Data below
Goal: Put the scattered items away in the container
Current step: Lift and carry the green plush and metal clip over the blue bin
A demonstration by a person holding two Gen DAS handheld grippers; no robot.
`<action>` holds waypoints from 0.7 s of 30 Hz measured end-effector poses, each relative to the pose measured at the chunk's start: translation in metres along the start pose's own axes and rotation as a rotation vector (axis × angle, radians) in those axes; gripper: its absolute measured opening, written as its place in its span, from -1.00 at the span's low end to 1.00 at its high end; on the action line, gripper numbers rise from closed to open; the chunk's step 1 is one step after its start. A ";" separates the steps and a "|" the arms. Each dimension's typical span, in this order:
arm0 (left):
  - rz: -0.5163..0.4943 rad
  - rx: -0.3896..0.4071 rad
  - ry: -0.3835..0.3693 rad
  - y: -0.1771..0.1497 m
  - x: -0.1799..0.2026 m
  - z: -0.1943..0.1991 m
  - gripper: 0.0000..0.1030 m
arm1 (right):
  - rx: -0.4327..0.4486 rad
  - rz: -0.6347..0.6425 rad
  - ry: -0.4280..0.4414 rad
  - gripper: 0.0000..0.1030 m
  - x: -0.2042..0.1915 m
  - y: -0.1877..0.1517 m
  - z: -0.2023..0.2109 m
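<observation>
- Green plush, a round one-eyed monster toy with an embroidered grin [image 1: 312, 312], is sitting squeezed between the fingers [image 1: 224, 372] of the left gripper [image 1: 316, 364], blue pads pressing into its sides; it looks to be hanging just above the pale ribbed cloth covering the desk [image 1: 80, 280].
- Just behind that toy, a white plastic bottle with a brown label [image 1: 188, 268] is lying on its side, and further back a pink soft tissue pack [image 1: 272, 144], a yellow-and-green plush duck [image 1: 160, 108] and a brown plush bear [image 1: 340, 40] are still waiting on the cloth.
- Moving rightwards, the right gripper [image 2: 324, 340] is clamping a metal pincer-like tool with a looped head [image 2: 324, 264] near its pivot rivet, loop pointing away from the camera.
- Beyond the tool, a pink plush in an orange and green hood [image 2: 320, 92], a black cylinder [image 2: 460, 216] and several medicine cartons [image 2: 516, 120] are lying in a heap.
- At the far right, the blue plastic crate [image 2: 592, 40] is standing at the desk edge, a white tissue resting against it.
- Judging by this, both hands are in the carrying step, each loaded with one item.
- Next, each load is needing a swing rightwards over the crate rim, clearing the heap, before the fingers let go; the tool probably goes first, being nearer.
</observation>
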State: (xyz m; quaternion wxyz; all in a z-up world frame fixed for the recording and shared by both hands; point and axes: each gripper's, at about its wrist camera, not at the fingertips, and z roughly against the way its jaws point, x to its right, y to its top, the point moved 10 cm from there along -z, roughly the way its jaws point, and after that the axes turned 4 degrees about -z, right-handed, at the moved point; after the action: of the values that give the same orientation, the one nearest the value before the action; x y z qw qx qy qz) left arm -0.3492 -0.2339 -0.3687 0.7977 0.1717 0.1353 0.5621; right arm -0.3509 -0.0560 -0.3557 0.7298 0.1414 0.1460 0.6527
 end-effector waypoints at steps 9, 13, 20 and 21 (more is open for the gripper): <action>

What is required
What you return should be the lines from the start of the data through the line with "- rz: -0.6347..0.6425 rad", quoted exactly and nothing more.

Solution
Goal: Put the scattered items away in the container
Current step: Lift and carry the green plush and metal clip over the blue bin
A demonstration by a person holding two Gen DAS handheld grippers; no robot.
`<action>` holds waypoints from 0.7 s of 30 Hz measured end-effector poses, each relative to the pose measured at the chunk's start: translation in metres along the start pose's own axes and rotation as a rotation vector (axis × angle, radians) in those axes; gripper: its absolute measured opening, written as its place in its span, from -1.00 at the span's low end to 1.00 at its high end; on the action line, gripper numbers rise from closed to open; the chunk's step 1 is one step after its start. A ";" separates the steps and a "|" the arms. Each dimension's typical span, in this order:
arm0 (left):
  - rz: -0.5163..0.4943 rad
  - rx: -0.3896..0.4071 rad
  - ry: -0.3835..0.3693 rad
  - y: -0.1771..0.1497 m
  - x: -0.1799..0.2026 m
  - z: -0.1943..0.1991 m
  - gripper: 0.0000..0.1030 m
arm1 (right):
  - rx: -0.4327..0.4486 rad
  - rz: -0.6347..0.6425 rad

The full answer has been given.